U.S. Department of Justice
United States Attorney
Western District of Washington
For Immediate Release
March 25, 2013
U.S. Attorney Jenny A. Durkan
Seattle Man Sentenced to 18 Years in Prison for Plot to Attack Seattle Military Processing Center
Plotted to Attack Center When Maximum Number of High School Age Recruits and their Families were Inside
SEATTLE — A Seattle man was sentenced today to 18 years in prison in connection with the June 2011 plot to attack a military installation in Seattle, U.S. Attorney Jenny A. Durkan announced. Abu Khalid Abdul–Latif, aka Joseph Anthony Davis, 34, pleaded guilty in December 2012 to conspiracy to murder officers and agents of the United States and conspiracy to use weapons of mass destruction. Abdul–Latif planned to use grenades and machine guns to attack recruits at the Military Entrance Processing Center in a federal office complex in south Seattle. U.S. District Judge James L. Robart imposed ten years of supervised release saying this plot "could have done incredible harm if it had gone forward."

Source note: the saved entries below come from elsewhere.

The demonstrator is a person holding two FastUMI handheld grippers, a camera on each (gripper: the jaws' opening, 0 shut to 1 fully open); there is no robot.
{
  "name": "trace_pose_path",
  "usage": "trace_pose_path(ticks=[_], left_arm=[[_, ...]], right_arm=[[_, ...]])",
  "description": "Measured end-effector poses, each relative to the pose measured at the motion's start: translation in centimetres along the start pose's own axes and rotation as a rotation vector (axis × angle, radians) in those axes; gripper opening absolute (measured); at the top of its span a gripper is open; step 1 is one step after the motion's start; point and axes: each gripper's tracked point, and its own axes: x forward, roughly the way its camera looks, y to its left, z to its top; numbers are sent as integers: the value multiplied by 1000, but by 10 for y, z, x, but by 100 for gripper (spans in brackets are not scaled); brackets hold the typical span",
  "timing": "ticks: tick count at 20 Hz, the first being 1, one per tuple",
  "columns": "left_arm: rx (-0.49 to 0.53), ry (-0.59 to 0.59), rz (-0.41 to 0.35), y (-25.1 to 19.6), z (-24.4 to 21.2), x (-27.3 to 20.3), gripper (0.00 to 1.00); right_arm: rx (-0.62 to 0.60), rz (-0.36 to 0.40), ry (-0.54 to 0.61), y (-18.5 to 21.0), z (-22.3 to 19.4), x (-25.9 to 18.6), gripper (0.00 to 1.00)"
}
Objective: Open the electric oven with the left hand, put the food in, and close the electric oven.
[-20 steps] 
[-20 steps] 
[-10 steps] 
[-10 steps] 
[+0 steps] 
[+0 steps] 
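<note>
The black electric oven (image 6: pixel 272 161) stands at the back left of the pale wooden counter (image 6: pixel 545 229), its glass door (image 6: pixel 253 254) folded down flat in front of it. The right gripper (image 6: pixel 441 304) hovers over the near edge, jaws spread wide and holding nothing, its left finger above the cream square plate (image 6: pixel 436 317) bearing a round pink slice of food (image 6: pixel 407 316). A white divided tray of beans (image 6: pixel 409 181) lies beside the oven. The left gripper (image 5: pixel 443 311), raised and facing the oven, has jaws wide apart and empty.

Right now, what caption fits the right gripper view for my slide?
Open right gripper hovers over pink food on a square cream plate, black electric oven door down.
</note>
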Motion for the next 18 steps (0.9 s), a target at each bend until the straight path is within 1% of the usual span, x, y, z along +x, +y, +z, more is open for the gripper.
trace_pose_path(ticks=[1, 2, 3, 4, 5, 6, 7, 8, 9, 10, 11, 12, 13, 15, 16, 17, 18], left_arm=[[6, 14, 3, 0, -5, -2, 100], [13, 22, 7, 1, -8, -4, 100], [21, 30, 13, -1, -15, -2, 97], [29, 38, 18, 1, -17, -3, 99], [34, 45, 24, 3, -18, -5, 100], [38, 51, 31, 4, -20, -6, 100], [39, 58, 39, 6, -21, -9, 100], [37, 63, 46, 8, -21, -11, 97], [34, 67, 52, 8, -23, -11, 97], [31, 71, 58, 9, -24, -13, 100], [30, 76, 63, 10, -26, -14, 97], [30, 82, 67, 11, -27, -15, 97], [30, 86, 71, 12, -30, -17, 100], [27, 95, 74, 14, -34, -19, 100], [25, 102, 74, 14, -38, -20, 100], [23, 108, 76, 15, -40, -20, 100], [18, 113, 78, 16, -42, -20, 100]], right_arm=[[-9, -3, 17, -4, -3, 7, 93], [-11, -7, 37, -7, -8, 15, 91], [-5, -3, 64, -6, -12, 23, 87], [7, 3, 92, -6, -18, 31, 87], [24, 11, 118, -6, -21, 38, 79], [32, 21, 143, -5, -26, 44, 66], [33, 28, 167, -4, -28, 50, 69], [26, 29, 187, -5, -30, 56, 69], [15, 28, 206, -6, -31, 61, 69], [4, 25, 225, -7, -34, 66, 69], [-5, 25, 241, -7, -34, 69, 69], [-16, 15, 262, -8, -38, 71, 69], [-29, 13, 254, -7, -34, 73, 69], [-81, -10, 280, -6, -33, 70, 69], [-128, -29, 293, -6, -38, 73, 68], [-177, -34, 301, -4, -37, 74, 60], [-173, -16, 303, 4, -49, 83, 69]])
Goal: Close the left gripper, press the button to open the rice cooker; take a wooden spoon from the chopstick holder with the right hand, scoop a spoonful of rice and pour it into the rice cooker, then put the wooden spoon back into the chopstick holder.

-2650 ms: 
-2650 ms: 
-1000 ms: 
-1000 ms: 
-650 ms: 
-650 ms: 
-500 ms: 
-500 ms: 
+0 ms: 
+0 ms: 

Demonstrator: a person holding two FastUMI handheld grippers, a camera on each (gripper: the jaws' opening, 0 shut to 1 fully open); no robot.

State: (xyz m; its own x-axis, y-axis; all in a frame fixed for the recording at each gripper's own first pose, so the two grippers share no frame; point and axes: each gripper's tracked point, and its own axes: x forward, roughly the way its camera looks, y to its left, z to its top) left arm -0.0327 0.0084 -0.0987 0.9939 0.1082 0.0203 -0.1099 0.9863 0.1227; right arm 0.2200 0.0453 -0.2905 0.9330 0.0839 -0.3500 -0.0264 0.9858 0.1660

"This defendant planned to attack a military center when there would be the largest possible gathering of new recruits and their families. He targeted young men and women solely because they wanted to serve our country. His goal: to inspire others with a message of hate," said U.S. Attorney Jenny A. Durkan. "His plot was disrupted by vigilance in our community and good work by law enforcement. I commend the Seattle Police, and the FBI for their work, and thank the leaders of our Muslim communities who work tirelessly to ensure the acts of extremists are not used to condemn their faith."
"Countless innocent people targeted by Mr. Abdul–Latif are safe thanks to the vigilance of Seattle’s Muslim community and the dedicated work of law enforcement partners," said Laura M. Laughlin, Special Agent–in–Charge of the FBI Seattle office. "The plot may have been thwarted, but its mere existence and the extremist thinking behind it are despicable. I hope that Mr. Abdul–Latif uses his years in prison to reflect on what it means to be a true member of an American community, built on respect for all."
"I am pleased with the outcome of this very important joint agency investigation. With support from the Muslim community and the diligent work of Seattle Police Detectives and our federal partners, a dangerous man will spend a long time behind bars and our community will be safer for it," said Seattle Police Chief John Diaz.
The other defendant in the case, Walli Mujahidh, 33, of Los Angeles, is scheduled for sentencing on April 8, 2013.
Law enforcement first became aware of the plot when a citizen alerted them that he/she had been approached by Abdul–Latif about participating in the attack and supplying firearms to the conspirators. The person then agreed to work with law enforcement, which began monitoring Abdul–Latif and Mujahidh. Beginning in early June 2011, the conspirators were captured on audio and videotape discussing a violent assault on the Military Entrance Processing Station (MEPS). The MEPS is where each branch of the military screens and processes enlistees. In addition to housing many civilian and military employees, the building houses a federal daycare center.
In his plea agreement, Abdul–Latif admits that he agreed to carry out the planned attack and that he made plans for Mujahidh to travel to Seattle from Los Angeles to participate in the attack. Mujahidh arrived in Seattle on June 21, 2011. On that same day, during a meeting between Abdul–Latif, Mujahidh, and a person who was working with law enforcement, Abdul–Latif outlined the plan of attacking the MEPS with machine guns and grenades, and took steps to purchase weapons and further the plot. In accordance with the defendants’ plan, the next day the person working with police brought three machine guns to a meeting with Abdul–Latif and Mujahidh. The men were arrested after they took possession of the weapons, which had been rendered inoperable by law enforcement.
Prosecutors noted that a lengthy term was necessary to protect the public, and urged future monitoring by Federal Probation. "Abdul–Latif undertook his plot in furtherance of his long–standing and deeply felt radical beliefs. To this day, he has not disavowed the radical ideology that inspired his attack plot, nor has he expressed any meaningful remorse for his conduct," prosecutors wrote in their sentencing memo.
The case was prosecuted by the U.S. Attorney’s Office for the Western District of Washington, with assistance from the Counterterrorism Section of the Justice Department’s National Security Division. The investigation is being conducted by the FBI’s Joint Terrorism Task Force, which has investigators from federal, state and local law enforcement, and the Seattle Police Department. The Bureau of Alcohol, Tobacco, Firearms & Explosives (ATF) contributed significant expertise to this investigation.